林惟清闻言,脸上立刻显出感同身受的激动与敬佩:
“殿下身染沉疴,仍心系社稷,忧国忧民至此,实乃……实乃臣等楷模!只是万望殿下以凤体为重!朝中之事,自有陛下圣裁,诸位大人公断,殿下万万保重自身啊!”
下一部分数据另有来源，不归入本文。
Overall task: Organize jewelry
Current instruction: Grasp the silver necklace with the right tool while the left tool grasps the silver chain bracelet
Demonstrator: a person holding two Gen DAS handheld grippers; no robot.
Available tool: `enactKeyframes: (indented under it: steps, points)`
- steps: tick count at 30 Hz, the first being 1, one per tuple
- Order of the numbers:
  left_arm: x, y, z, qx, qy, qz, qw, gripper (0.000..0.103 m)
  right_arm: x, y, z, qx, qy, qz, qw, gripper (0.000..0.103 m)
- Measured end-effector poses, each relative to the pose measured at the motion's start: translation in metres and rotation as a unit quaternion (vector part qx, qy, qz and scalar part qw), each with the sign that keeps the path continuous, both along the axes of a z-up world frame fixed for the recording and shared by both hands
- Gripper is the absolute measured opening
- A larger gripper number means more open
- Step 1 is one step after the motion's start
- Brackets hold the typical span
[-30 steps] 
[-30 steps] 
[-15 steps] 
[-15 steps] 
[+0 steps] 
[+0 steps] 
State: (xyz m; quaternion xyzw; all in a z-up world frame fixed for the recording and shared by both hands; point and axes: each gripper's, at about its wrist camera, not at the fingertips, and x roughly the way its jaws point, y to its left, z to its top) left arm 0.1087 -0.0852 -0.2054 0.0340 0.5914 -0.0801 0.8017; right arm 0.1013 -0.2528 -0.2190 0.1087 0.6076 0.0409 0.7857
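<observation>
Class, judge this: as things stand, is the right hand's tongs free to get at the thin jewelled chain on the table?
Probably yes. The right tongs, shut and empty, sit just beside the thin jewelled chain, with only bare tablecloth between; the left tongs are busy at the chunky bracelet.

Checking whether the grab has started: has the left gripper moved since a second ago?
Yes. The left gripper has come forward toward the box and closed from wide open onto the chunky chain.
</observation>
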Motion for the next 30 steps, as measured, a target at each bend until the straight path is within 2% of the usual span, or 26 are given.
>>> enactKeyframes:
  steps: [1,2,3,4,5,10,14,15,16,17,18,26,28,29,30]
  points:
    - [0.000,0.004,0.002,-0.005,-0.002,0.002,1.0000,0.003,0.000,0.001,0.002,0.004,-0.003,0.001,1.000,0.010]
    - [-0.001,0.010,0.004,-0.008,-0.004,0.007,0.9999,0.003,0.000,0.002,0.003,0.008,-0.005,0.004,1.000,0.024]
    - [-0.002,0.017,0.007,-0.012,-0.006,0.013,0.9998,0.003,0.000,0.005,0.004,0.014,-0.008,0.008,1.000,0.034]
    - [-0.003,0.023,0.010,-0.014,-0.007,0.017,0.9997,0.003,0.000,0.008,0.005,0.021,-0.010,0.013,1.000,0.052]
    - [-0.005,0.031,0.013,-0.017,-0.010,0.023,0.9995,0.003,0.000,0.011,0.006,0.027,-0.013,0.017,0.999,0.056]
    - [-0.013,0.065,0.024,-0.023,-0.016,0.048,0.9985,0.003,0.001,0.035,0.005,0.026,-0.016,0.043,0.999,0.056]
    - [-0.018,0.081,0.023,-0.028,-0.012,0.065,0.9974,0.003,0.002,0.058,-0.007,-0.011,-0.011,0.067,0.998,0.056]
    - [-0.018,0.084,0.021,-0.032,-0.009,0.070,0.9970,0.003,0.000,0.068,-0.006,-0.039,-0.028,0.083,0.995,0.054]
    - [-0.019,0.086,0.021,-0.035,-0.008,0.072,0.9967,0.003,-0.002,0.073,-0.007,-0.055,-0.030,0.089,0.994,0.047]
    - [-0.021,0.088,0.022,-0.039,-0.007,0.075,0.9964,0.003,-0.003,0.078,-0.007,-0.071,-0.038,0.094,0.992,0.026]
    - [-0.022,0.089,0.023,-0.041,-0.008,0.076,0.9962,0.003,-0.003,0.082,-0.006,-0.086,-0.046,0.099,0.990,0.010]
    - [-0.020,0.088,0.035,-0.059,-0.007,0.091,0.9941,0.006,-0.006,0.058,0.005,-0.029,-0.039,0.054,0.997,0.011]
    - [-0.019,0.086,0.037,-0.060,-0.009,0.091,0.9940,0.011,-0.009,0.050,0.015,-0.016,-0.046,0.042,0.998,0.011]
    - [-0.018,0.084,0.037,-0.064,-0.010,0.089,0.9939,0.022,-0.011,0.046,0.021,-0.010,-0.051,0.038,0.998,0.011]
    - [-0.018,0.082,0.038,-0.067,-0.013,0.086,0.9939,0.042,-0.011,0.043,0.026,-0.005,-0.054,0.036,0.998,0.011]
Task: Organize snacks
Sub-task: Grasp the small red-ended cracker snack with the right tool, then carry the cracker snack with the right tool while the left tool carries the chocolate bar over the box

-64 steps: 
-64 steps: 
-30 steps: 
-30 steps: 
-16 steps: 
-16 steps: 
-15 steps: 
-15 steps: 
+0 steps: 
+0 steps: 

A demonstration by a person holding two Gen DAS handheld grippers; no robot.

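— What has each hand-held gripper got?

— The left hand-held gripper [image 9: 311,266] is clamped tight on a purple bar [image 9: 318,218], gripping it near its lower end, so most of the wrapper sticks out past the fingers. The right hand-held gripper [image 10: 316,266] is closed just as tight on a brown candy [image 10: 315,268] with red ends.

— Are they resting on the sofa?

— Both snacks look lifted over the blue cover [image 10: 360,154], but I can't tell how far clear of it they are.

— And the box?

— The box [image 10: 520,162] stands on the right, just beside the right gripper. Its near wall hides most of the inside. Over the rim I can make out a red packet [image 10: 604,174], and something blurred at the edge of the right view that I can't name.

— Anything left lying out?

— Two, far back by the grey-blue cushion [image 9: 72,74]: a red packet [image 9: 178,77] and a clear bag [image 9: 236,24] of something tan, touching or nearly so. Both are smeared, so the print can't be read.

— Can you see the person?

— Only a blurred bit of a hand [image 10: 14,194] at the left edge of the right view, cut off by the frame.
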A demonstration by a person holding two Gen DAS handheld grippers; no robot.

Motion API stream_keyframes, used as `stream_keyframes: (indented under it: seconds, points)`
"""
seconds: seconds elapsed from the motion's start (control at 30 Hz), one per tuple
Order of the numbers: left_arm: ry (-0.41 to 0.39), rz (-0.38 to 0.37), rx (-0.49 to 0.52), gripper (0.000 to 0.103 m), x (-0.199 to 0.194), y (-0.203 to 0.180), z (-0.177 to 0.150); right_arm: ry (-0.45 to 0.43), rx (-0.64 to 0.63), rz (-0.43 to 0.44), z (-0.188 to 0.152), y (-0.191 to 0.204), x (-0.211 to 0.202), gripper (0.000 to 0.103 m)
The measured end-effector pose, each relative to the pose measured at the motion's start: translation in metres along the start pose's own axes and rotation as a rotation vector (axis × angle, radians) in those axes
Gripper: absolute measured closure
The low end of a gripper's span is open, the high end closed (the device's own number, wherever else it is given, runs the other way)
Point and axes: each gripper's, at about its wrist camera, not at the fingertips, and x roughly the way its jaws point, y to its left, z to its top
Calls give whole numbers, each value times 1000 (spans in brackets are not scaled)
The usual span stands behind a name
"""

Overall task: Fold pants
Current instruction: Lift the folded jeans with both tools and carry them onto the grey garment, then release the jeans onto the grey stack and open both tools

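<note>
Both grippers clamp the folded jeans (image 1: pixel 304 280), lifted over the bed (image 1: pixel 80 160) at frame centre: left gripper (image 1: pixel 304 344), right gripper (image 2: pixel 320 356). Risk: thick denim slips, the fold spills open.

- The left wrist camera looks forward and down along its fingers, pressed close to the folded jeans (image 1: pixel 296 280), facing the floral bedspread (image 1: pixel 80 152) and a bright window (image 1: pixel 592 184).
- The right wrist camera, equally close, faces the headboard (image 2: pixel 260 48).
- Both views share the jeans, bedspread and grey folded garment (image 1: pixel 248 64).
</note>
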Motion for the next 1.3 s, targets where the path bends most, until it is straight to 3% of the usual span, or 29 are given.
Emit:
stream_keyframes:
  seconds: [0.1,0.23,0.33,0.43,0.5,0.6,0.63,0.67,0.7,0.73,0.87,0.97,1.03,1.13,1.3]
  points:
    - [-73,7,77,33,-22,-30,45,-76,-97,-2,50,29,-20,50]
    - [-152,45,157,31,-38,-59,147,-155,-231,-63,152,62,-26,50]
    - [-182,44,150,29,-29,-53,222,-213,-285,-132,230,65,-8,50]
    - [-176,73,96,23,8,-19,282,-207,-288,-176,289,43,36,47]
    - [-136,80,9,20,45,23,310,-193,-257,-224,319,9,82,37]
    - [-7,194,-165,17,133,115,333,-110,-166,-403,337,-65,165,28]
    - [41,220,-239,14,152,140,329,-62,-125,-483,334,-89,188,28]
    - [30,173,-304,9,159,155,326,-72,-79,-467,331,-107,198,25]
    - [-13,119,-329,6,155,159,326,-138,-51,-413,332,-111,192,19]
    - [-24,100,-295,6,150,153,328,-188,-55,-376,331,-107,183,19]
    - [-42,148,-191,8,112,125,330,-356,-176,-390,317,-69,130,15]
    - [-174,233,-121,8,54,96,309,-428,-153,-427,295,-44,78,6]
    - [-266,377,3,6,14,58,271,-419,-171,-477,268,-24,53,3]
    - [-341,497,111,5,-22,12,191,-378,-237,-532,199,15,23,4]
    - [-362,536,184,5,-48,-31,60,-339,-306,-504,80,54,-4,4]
他显然已将谢知白完全视作了一位忠孝无双却命运多舛的贤王,那点剩余的疑虑早已烟消云散。
谢知白虚弱地笑了笑,正要说话,忽然又是一阵咳嗽。
一旁的萧寒声立刻上前,动作熟练地为他抚背递水,眼神却冷冷地瞥了林惟清一眼,仿佛在说
“又是你惹得殿下不适”。
林惟清顿时局促不安起来,手脚都不知道该往哪里放。
谢知白缓过气,摆摆手:
“不干林修撰的事……是老毛病了。”
他看向林惟清,语气温和却带着送客之意,
“林修撰的心意……本王领了。只是本王精神不济,恐难久陪……”
林惟清立刻识趣地起身告退,临走前还不忘再三叮嘱殿下保重身体。
看着他离开的背影,谢知白靠在软枕上,微微勾了勾手指。
萧寒声俯身靠近。
“你看……这年轻人,是不是……挺有意思?”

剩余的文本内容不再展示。